About this exercise >> Retype the material that follows exactly, limited to the lines from the one with "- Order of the" through the one with "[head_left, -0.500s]", and keep out all pictures.
Dataset excerpt START
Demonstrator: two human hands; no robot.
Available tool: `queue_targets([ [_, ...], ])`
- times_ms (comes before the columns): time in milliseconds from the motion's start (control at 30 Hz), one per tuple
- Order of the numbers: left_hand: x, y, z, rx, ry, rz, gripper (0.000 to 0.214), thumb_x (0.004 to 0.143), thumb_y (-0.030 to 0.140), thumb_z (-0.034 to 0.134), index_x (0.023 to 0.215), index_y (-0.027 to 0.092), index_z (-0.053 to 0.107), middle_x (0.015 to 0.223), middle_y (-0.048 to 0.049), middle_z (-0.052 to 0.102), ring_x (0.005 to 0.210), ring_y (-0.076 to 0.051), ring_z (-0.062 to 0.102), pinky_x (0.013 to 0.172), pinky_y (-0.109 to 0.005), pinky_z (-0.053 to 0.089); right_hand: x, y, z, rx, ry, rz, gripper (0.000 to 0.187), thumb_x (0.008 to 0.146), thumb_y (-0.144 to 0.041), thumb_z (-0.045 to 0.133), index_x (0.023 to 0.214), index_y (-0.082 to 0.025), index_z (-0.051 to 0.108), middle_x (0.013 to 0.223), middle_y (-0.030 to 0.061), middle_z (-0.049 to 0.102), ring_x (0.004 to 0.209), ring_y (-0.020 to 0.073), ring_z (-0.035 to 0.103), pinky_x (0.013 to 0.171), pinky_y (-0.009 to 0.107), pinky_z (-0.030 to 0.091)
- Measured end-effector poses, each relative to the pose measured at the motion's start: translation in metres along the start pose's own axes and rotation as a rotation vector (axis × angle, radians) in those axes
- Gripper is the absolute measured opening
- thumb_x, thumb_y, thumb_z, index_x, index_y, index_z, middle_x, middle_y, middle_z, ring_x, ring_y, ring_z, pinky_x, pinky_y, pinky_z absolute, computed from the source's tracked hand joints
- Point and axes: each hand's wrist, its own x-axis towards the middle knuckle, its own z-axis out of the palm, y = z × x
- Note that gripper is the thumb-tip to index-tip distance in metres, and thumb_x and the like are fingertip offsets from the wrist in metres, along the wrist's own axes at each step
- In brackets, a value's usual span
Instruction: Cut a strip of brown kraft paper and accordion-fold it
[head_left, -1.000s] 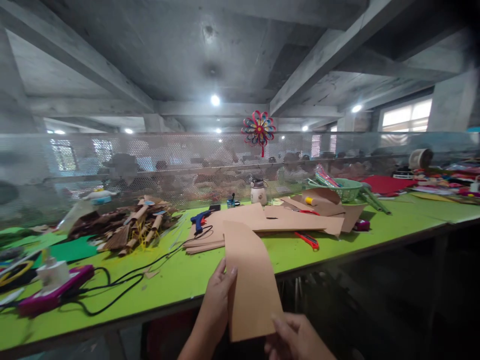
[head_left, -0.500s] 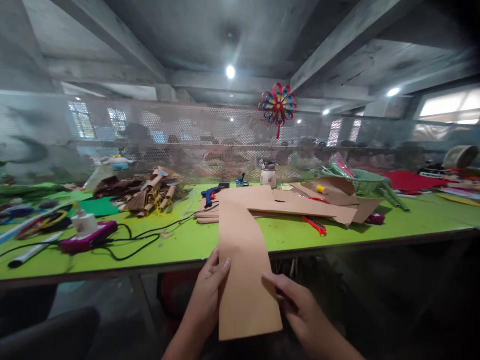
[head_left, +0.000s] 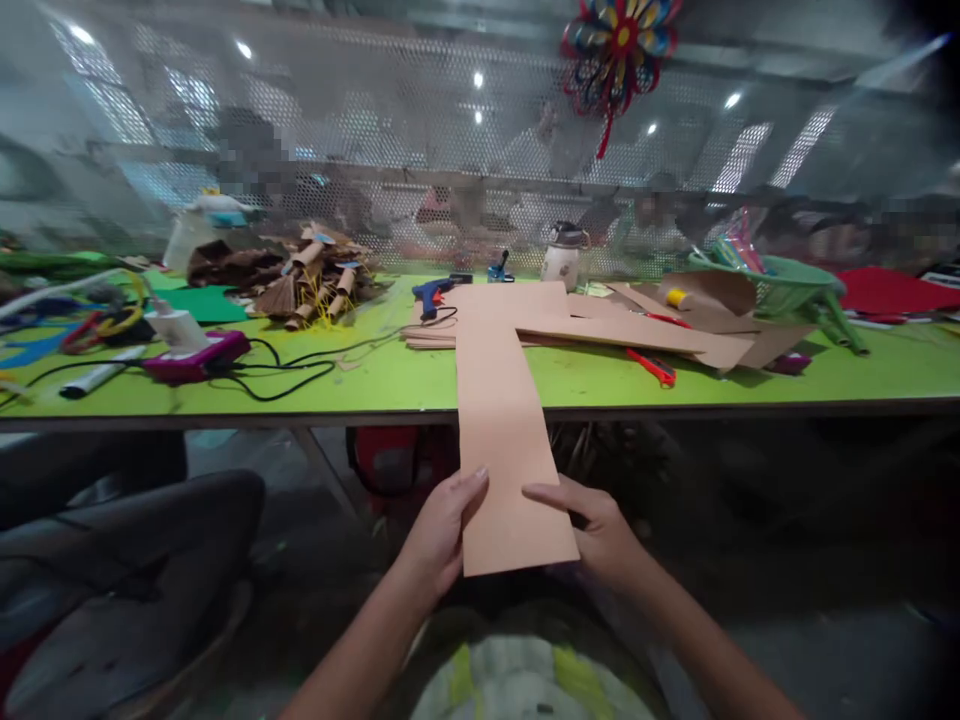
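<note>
A long strip of brown kraft paper (head_left: 506, 440) stretches from just in front of my body toward the table. My left hand (head_left: 442, 530) grips its left edge, thumb on top and fingers underneath. On the opposite edge, my right hand (head_left: 596, 515) pinches the strip with the thumb lying over it. The strip's far part overlaps a stack of brown paper sheets (head_left: 431, 338) on the green table (head_left: 375, 385). Close to the stack lie a blue glue gun (head_left: 433, 298) and a red utility knife (head_left: 652, 368).
A purple power strip (head_left: 199, 362) with black cords lies left, near a heap of brown paper pieces (head_left: 319, 280). A white jar (head_left: 562, 258) and a green basket (head_left: 791, 283) stand farther back. A mesh screen (head_left: 420, 180) rises behind, with a pinwheel (head_left: 624, 40) hanging there.
My view has tilted down, so the table sits higher in the picture. Both hands keep their hold on the paper strip, which now lies flatter and less curved.
</note>
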Motion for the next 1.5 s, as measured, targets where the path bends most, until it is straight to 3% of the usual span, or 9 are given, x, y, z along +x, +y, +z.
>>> queue_targets([
  [200,-0.013,0.001,-0.008,0.119,0.116,0.120,0.056,0.078,0.033,0.065,0.130,0.022,0.047,0.110,-0.0091,0.067,0.092,-0.022,0.066,0.079,-0.030,0.051,0.004,0.001,-0.001,0.054,0.058,0.074,0.034,0.074,-0.027,0.069,0.107,-0.024,0.067,0.114,0.0076,0.063,0.106,0.0221,0.058,0.092,0.037,0.047],
  [433,0.001,0.016,-0.015,0.137,-0.010,-0.028,0.045,0.076,0.033,0.065,0.114,0.009,0.061,0.101,-0.0173,0.069,0.082,-0.027,0.068,0.070,-0.034,0.054,-0.005,-0.009,0.012,0.013,-0.115,0.013,0.024,0.082,-0.026,0.060,0.105,-0.026,0.069,0.112,0.0079,0.063,0.107,0.0204,0.056,0.090,0.035,0.046],
  [667,0.028,0.036,-0.011,0.125,-0.065,0.079,0.037,0.075,0.034,0.067,0.098,0.005,0.068,0.096,-0.0180,0.070,0.080,-0.026,0.068,0.071,-0.032,0.053,-0.026,-0.001,0.010,-0.026,-0.222,0.024,0.021,0.083,-0.026,0.057,0.100,-0.028,0.070,0.104,0.0071,0.067,0.107,0.0218,0.056,0.088,0.035,0.046],
  [900,0.025,0.038,0.001,0.172,-0.076,0.130,0.048,0.074,0.036,0.068,0.111,0.007,0.062,0.094,-0.0178,0.070,0.076,-0.027,0.068,0.066,-0.034,0.053,-0.042,0.010,-0.008,-0.148,-0.283,0.090,0.025,0.080,-0.021,0.055,0.098,-0.026,0.071,0.115,0.0096,0.062,0.110,0.0261,0.054,0.101,0.045,0.034],
  [1000,0.019,0.033,0.004,0.243,-0.116,0.091,0.046,0.078,0.037,0.064,0.114,0.008,0.061,0.094,-0.0180,0.070,0.075,-0.028,0.068,0.066,-0.035,0.053,-0.023,-0.006,-0.032,-0.174,-0.011,0.087,0.023,0.081,-0.024,0.054,0.098,-0.024,0.070,0.117,0.0087,0.061,0.112,0.0255,0.053,0.105,0.047,0.029],
  [1133,0.015,0.025,0.008,0.274,-0.159,0.051,0.043,0.079,0.036,0.062,0.113,0.009,0.062,0.094,-0.0169,0.070,0.077,-0.028,0.068,0.068,-0.035,0.053,0.035,-0.044,-0.060,0.069,0.268,0.090,0.033,0.082,-0.036,0.057,0.111,-0.021,0.063,0.106,0.0083,0.065,0.096,0.0211,0.061,0.084,0.037,0.050],
  [1233,0.018,0.019,0.010,0.293,-0.183,0.029,0.040,0.079,0.035,0.063,0.110,0.010,0.064,0.095,-0.0162,0.070,0.079,-0.028,0.067,0.069,-0.035,0.053,0.083,-0.067,-0.065,0.193,0.232,-0.013,0.041,0.077,-0.040,0.063,0.113,-0.020,0.062,0.100,0.0063,0.067,0.090,0.0188,0.061,0.071,0.030,0.053],
  [1333,0.025,0.019,0.008,0.332,-0.195,0.031,0.037,0.079,0.034,0.063,0.108,0.011,0.065,0.096,-0.0157,0.070,0.079,-0.027,0.067,0.070,-0.035,0.053,0.116,-0.072,-0.062,0.222,0.179,-0.077,0.034,0.076,-0.041,0.063,0.098,-0.016,0.068,0.089,0.0045,0.069,0.081,0.0168,0.062,0.072,0.030,0.052],
  [1500,0.036,0.051,0.014,0.407,-0.194,0.168,0.039,0.076,0.031,0.066,0.112,0.014,0.064,0.101,-0.0131,0.069,0.083,-0.026,0.066,0.075,-0.035,0.053,0.128,-0.061,-0.059,0.219,0.174,-0.063,0.029,0.075,-0.039,0.065,0.089,-0.014,0.071,0.080,0.0023,0.069,0.070,0.0134,0.062,0.066,0.027,0.051],
])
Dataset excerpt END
Problem solution >>
- Order of the numbers: left_hand: x, y, z, rx, ry, rz, gripper (0.000 to 0.214), thumb_x (0.004 to 0.143), thumb_y (-0.030 to 0.140), thumb_z (-0.034 to 0.134), index_x (0.023 to 0.215), index_y (-0.027 to 0.092), index_z (-0.053 to 0.107), middle_x (0.015 to 0.223), middle_y (-0.048 to 0.049), middle_z (-0.052 to 0.102), ring_x (0.005 to 0.210), ring_y (-0.076 to 0.051), ring_z (-0.062 to 0.102), pinky_x (0.013 to 0.172), pinky_y (-0.109 to 0.005), pinky_z (-0.053 to 0.089); right_hand: x, y, z, rx, ry, rz, gripper (0.000 to 0.187), thumb_x (0.008 to 0.146), thumb_y (-0.144 to 0.041), thumb_z (-0.045 to 0.133), index_x (0.023 to 0.214), index_y (-0.082 to 0.025), index_z (-0.051 to 0.108), middle_x (0.013 to 0.223), middle_y (-0.030 to 0.061), middle_z (-0.049 to 0.102), ring_x (0.004 to 0.209), ring_y (-0.020 to 0.073), ring_z (-0.035 to 0.103), pinky_x (0.013 to 0.171), pinky_y (-0.009 to 0.107), pinky_z (-0.030 to 0.091)
- Measured end-effector poses, each relative to the pose measured at the motion's start: translation in metres along the start pose's own axes and rotation as a rotation vector (axis × angle, radians) in those axes
- Gripper is the absolute measured opening
- thumb_x, thumb_y, thumb_z, index_x, index_y, index_z, middle_x, middle_y, middle_z, ring_x, ring_y, ring_z, pinky_x, pinky_y, pinky_z absolute, computed from the source's tracked hand joints
- Point and axes: each hand's wrist, its own x-axis towards the middle knuckle, its own z-axis out of the palm, y = z × x
- Note that gripper is the thumb-tip to index-tip distance in metres, and thumb_x and the like are fingertip offsets from the wrist in metres, along the wrist's own axes at each step
- In brackets, a value's usual span
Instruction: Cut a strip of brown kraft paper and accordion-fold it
[head_left, -1.000s] 
[head_left, -0.500s] 

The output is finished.